I upheaved, and everything that I’d eaten and drank came spewing out of my mouth.
“Molly, go get water,” Luca said.
I could only see the carpet and what I’d just expelled from my body. A hand found my back and rubbed. My stomach twisted again, sending more bile cascading out of me. There it went. The only thing in my life that made me happy. The only thing in my life that made me feel somewhat human. It was gone. Melting away in a blazing fire, even with me raking into the flames with my bare hands, willing to burn to salvage what I could. Everything my fingers curled around, turned to ash in my hands, and sprinkled back into the flames. I was hot. I was so hot. Sweat trickled down my forehead.
My throat tightened and tightened until it didn’t feel like I could use it as a mechanism for breathing anymore, but when I went to breathe in my nose, the stale, sour smell of my vomit fled up my nostrils, flipping my insides again.

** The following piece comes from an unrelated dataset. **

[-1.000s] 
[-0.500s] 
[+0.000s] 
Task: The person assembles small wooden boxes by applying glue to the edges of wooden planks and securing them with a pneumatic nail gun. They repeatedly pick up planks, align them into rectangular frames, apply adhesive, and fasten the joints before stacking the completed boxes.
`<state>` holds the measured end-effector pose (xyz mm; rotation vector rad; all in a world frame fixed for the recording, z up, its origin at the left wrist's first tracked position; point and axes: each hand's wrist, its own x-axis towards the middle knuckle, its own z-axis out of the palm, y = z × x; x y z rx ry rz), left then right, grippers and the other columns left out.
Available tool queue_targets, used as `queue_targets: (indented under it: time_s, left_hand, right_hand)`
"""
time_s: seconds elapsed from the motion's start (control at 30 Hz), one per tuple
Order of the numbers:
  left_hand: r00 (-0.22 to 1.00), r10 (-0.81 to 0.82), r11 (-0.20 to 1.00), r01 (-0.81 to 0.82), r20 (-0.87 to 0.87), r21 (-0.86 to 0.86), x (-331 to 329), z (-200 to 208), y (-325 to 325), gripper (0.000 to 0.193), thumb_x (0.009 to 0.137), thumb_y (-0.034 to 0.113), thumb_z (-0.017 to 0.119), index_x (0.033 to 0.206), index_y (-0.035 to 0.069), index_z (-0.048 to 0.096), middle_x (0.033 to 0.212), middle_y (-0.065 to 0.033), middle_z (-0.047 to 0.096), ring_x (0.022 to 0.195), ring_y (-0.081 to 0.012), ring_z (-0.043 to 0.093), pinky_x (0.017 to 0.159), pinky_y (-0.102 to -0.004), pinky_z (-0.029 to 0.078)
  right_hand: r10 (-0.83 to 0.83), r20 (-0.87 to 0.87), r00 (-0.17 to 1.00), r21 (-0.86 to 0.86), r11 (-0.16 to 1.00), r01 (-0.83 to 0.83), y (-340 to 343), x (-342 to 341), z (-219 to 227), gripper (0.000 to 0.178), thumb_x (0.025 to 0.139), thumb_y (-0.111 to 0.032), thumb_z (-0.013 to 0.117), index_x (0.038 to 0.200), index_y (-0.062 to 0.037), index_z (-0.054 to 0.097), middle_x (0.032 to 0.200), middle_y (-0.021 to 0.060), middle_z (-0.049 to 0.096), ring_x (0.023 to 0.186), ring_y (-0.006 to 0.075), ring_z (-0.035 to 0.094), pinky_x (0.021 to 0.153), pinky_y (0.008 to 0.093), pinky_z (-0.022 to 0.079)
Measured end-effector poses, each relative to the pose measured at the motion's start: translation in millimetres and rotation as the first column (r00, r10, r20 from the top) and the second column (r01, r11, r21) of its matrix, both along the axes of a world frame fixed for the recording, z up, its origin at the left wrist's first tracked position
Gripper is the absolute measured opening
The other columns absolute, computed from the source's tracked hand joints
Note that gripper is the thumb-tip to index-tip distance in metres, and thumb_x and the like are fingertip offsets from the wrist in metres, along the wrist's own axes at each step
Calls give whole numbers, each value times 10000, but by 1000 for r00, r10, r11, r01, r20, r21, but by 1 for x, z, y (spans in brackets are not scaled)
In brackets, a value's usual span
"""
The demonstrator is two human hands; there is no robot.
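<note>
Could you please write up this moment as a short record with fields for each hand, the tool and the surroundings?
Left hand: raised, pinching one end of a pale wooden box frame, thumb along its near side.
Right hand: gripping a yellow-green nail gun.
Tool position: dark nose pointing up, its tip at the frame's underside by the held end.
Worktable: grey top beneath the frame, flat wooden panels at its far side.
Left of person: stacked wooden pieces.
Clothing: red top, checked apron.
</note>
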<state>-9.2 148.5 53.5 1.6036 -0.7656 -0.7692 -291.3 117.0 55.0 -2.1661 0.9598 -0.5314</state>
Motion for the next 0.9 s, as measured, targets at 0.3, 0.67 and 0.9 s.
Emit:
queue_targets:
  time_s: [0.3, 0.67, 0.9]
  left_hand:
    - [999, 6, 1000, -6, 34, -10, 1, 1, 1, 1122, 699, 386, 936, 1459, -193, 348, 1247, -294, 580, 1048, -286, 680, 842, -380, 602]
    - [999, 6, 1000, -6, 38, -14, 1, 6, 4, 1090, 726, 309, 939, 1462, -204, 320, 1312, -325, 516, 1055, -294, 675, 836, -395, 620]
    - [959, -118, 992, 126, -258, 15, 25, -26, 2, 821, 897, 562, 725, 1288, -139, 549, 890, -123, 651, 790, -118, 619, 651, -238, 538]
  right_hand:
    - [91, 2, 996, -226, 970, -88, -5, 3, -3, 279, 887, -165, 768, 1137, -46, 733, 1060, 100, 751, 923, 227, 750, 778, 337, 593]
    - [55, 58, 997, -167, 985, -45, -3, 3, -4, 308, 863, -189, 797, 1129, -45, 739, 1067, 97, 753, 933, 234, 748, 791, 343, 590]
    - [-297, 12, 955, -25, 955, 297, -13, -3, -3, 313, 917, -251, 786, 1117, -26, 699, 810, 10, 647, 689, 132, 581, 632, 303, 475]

I hurled once more, feeling my ribs starting to protest at the repeated motion.
“I’ve gotta go to her,” I murmured.
“You’re not going anywhere—thank you—here.” Luca put a bottle of water under my nose, but I pushed it away with my hand, sending the bottle flying across the room, spraying water everywhere.
I weakly got to my feet and started toward the door. Molly held out a hand to try and stop me, but I dodged around her. Each moveme
nt gave my body an added burst of pain, and even though I was dizzy and my stomach burned, all I could think of was getting to Willow. I was almost to the door when Gabriel walked in. I was already falling forward from my feet when he saw me, and he barely managed to charge in front of me before I hit the ground.
“Whoa! Alessandro, what’s wrong?” he groaned. “Ugh, you stink.”
“Willow,” I grumbled. “I…have to get to…Willow.”
“I’ll bring you,” Gabriel said.
I nodded and tapped his shoulder. “Thank you.”